_What the exercise asks_
Please give back word for word the lines of the material below between the line containing "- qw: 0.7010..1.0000" and the line containing "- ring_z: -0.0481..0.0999", inclusive.

_Input data_
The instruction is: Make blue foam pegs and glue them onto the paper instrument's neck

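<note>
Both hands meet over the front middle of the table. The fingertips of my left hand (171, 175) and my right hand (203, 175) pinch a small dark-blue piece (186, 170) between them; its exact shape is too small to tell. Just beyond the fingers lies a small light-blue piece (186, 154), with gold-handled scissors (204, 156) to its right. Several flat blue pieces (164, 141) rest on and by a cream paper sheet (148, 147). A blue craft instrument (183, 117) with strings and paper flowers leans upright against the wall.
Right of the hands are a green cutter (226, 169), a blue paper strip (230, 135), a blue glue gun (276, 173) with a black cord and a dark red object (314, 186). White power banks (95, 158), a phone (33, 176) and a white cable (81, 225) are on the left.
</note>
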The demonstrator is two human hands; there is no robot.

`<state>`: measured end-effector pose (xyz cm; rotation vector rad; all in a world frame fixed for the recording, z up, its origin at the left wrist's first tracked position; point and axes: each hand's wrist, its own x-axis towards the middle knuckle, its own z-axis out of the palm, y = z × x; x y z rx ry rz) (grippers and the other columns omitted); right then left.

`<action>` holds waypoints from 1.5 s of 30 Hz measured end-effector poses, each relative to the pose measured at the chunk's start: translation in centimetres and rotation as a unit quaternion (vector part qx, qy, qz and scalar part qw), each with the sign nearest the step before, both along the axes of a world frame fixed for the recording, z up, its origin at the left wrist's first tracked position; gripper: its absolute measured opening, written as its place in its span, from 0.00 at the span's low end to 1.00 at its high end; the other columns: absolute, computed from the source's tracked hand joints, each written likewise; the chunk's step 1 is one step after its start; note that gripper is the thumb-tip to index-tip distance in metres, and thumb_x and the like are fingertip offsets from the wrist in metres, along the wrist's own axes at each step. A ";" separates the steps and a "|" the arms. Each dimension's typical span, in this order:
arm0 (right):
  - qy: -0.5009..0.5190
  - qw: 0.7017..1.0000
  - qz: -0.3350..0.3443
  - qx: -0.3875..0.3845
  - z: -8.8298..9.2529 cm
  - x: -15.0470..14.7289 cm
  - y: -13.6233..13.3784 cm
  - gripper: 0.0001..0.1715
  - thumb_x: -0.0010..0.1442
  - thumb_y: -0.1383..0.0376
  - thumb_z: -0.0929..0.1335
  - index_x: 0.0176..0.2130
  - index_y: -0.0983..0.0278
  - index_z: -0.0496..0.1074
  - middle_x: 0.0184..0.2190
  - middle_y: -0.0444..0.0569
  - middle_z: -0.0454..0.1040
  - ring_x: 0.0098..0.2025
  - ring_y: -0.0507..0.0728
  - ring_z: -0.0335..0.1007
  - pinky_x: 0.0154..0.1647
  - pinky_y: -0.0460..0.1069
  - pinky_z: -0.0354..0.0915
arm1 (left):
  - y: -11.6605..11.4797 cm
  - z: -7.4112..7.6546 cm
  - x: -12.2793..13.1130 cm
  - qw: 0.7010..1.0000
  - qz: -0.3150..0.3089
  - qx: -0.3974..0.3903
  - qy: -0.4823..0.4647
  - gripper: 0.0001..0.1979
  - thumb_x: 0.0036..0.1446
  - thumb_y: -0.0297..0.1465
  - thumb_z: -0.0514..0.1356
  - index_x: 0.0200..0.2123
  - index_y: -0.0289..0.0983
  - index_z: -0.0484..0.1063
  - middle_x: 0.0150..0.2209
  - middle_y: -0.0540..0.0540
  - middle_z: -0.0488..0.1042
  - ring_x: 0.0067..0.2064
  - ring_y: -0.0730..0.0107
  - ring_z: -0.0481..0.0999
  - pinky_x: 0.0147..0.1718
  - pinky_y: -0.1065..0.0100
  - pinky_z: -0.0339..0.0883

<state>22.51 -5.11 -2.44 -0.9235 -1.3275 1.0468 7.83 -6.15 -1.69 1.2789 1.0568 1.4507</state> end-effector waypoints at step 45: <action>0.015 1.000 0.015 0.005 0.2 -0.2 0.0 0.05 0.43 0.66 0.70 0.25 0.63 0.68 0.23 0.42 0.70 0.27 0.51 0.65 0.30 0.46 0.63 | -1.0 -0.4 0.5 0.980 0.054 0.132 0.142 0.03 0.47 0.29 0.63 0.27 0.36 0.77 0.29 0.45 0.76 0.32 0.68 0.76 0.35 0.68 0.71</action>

_Solved problem_
  - qw: 0.7010..1.0000
  - qz: -0.3150..0.3089
  - qx: -0.3974..0.3903
  - qy: -0.4823..0.4647
  - gripper: 0.0001..0.1979
  - thumb_x: 0.0036..0.1446
  - thumb_y: -0.0297..0.1465
  - thumb_z: -0.0514..0.1356
  - index_x: 0.0200..0.2123
  - index_y: -0.0289..0.0983
  - index_z: -0.0484..0.1063
  - middle_x: 0.0150..0.2209
  - middle_y: -0.0540..0.0540
  - middle_z: -0.0488..0.1042
  - ring_x: 0.0067..0.2064
  - ring_y: -0.0730..0.0107
  - ring_z: -0.0481..0.0999

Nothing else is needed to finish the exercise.